I was working from home, sitting at my desk, and decided to write a blog. I started typing away and off I went into a two-hour reminiscing mind-field with no specific end goal set.

The result of that blog was something called The Endless Spiral.

It was the first time I had ever written anything substantial about my anxiety and depression, two conditions I’ve lived with since my early teens. I’m now 40 years old, and when I look back at my younger years I have so many regrets. I lost out on my teens and twenty-somethings years. I don’t even like listening to 90’s music as it triggers something negative inside me. My usual go to music is nostalgic 80s hits as it reminds me of a happier time in my life.

In my early 30s I changed careers which caused me extreme anxiety and brought me to the verge of a breakdown. There was obviously a lot of issues inside me I hadn’t dealt with. At the time it was an extremely difficult time but looking back, without those difficult times I wouldn’t be where or who I am today.

Fast forward to me sitting at my desk with The Endless Spiral Blog in front of me, I wrote about how I use sport as an escapism from my anxiety and how I’ve had an unhealthy relationship with exercise for so long. But, as I was soon to discover, that wasn’t the full story.

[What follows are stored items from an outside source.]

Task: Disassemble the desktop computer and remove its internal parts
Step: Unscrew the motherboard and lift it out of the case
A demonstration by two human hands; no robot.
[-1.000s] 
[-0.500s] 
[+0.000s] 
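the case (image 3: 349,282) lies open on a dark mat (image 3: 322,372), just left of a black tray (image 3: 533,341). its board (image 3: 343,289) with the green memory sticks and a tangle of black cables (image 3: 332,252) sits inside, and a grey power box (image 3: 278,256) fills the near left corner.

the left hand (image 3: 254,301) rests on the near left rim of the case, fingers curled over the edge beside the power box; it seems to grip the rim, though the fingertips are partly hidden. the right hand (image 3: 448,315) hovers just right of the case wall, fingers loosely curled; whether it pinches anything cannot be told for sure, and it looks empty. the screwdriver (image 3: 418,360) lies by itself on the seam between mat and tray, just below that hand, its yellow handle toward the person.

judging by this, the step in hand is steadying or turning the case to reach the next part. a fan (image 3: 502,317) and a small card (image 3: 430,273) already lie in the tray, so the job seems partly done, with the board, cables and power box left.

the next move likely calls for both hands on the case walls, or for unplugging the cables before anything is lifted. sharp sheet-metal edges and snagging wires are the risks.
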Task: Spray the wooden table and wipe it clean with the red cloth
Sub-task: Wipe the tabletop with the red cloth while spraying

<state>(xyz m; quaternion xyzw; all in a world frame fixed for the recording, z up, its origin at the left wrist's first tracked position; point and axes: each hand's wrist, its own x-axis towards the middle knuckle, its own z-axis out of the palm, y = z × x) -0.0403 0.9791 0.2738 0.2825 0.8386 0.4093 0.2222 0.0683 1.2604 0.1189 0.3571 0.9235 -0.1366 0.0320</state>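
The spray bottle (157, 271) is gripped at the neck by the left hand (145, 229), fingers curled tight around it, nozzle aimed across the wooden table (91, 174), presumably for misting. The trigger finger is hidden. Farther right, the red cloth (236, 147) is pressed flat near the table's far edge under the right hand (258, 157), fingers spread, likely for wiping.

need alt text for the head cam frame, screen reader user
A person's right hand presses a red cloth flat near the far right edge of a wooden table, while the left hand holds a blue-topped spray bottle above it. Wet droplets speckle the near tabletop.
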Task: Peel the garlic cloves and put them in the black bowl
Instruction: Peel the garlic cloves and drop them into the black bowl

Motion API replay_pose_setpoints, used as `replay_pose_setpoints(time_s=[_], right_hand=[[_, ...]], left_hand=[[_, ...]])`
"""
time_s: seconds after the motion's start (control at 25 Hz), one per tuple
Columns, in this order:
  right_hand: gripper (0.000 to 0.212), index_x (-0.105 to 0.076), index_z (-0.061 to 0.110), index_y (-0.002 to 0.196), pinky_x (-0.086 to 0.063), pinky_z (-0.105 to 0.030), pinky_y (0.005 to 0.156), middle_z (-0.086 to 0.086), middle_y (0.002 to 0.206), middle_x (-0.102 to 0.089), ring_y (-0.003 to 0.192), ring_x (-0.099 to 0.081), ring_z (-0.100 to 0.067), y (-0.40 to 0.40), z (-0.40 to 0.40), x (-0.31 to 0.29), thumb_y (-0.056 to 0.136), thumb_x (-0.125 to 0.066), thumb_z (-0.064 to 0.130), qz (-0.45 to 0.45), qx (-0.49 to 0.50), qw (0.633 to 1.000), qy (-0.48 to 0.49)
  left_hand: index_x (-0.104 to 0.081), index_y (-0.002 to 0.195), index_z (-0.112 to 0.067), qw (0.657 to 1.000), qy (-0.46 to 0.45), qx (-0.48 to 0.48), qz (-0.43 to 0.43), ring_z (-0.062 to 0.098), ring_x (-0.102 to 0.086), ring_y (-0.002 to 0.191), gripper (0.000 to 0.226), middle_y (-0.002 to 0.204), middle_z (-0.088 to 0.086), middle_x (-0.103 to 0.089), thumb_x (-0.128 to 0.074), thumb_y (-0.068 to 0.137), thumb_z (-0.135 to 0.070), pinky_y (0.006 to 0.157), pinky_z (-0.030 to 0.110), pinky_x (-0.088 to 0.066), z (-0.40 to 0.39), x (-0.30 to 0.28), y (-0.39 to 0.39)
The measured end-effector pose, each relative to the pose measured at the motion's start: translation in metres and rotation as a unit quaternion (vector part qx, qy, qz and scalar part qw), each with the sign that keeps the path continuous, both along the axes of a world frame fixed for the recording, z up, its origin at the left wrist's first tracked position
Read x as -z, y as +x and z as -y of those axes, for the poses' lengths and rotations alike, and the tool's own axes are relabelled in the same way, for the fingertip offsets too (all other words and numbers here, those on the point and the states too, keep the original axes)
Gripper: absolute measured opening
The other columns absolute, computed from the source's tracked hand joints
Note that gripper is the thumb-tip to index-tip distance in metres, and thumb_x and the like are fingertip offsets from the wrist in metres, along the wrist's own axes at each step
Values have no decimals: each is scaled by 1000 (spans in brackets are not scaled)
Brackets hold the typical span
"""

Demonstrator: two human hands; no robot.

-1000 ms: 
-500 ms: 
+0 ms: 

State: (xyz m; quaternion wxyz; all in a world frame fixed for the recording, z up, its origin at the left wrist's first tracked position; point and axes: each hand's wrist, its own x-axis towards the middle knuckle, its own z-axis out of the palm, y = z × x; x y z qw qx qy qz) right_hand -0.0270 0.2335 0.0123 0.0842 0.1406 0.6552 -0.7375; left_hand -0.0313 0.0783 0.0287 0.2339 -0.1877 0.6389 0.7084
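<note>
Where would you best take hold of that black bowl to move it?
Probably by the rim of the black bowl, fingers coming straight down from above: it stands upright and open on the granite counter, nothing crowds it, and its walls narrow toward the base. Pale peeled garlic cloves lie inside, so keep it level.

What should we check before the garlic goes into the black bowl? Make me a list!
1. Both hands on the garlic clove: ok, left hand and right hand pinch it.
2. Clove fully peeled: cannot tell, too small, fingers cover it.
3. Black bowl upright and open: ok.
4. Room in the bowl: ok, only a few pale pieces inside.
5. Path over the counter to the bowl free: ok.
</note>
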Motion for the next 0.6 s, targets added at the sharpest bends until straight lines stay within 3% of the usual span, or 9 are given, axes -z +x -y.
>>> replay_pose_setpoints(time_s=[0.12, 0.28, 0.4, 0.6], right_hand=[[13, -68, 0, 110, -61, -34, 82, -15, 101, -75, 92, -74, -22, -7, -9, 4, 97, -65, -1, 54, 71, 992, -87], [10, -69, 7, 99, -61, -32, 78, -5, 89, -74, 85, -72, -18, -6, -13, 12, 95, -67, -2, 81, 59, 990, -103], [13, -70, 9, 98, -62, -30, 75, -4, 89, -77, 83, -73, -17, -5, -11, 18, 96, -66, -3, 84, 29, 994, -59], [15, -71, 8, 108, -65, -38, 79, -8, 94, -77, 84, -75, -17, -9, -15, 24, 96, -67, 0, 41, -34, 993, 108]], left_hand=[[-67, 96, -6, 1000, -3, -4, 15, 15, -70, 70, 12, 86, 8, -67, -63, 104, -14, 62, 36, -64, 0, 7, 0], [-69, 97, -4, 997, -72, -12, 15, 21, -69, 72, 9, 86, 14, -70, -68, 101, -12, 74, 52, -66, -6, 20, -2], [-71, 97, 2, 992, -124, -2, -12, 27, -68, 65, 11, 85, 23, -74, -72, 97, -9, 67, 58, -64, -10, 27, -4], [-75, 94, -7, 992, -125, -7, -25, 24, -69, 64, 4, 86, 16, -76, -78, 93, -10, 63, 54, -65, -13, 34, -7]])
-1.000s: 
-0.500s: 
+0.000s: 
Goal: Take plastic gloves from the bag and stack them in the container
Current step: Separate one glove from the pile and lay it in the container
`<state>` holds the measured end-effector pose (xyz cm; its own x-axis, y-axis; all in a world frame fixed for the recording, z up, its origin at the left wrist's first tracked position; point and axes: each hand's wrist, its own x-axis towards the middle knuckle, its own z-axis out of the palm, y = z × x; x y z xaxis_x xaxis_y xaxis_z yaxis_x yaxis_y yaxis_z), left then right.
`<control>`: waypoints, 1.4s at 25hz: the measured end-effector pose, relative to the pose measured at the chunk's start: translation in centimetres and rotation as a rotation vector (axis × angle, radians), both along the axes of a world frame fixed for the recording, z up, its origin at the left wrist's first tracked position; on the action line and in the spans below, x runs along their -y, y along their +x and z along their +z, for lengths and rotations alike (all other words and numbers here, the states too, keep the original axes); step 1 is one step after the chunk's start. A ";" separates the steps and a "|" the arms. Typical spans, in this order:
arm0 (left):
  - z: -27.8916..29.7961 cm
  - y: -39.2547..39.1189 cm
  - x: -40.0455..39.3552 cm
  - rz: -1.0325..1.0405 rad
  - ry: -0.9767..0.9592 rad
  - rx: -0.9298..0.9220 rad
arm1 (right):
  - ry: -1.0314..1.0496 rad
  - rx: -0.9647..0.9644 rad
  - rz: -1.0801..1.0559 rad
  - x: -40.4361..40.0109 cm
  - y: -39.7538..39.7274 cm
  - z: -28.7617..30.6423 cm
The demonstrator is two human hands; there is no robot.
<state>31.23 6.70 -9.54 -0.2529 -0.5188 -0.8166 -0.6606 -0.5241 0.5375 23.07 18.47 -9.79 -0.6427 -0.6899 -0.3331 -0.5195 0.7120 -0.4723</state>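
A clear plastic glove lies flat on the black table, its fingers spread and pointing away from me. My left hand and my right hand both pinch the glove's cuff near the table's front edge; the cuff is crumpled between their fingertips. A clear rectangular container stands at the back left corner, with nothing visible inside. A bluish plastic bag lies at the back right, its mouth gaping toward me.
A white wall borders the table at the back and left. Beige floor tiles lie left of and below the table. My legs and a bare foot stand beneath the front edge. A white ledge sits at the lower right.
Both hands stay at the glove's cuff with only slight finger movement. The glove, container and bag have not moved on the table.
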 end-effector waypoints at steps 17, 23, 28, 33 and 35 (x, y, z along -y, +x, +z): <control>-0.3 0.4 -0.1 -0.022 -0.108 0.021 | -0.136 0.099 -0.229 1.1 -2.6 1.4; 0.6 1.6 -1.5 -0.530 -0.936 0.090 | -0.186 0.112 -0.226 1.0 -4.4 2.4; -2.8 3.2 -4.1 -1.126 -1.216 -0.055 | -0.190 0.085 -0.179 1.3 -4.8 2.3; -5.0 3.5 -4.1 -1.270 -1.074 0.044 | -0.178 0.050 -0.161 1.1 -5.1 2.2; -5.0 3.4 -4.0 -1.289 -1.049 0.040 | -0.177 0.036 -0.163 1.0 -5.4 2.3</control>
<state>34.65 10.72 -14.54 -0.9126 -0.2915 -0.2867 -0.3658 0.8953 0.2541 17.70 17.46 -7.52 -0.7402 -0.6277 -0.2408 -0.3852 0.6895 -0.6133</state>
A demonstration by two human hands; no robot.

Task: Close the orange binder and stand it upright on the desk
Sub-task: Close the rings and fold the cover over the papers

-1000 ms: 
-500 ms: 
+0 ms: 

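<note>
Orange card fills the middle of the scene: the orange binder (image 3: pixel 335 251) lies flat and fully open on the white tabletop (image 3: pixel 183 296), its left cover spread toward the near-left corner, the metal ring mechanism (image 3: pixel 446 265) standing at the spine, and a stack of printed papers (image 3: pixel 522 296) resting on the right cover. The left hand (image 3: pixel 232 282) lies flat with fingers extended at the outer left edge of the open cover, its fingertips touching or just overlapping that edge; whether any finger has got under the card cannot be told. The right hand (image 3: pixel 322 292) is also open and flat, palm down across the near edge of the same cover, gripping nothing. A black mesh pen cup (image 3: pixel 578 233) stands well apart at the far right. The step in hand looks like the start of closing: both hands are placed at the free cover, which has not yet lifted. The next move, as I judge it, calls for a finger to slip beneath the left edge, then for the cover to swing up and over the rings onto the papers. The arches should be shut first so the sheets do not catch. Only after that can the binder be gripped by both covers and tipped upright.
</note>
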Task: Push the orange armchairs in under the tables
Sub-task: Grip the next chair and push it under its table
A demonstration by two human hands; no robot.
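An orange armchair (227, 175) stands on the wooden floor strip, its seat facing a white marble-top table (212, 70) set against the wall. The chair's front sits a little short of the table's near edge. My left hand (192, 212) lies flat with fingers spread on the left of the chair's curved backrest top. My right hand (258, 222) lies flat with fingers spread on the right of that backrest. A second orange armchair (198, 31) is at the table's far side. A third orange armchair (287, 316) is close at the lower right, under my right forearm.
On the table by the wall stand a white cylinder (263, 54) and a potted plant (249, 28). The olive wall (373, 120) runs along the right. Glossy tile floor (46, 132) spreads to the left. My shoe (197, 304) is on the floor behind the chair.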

I sat on that blog for a couple of weeks. As Steve Peters writes in his book The Chimp Paradox, my ‘chimp’ was sitting on my shoulder trying to protect me while whispering into my ear,’ bin the blog and stay in your safe space, just in case someone gives you negative feedback and I feel anxious about it. However, my inner warrior was telling me to share it with the world and be proud of what I’ve achieved while battling extreme anxiety. The warrior won on this occasion and I posted the blog on Twitter. To my surprise, it was warmly received. Twitter has a bit of a reputation for trolls but as I didn’t know anyone personally on there, I felt safe sharing it.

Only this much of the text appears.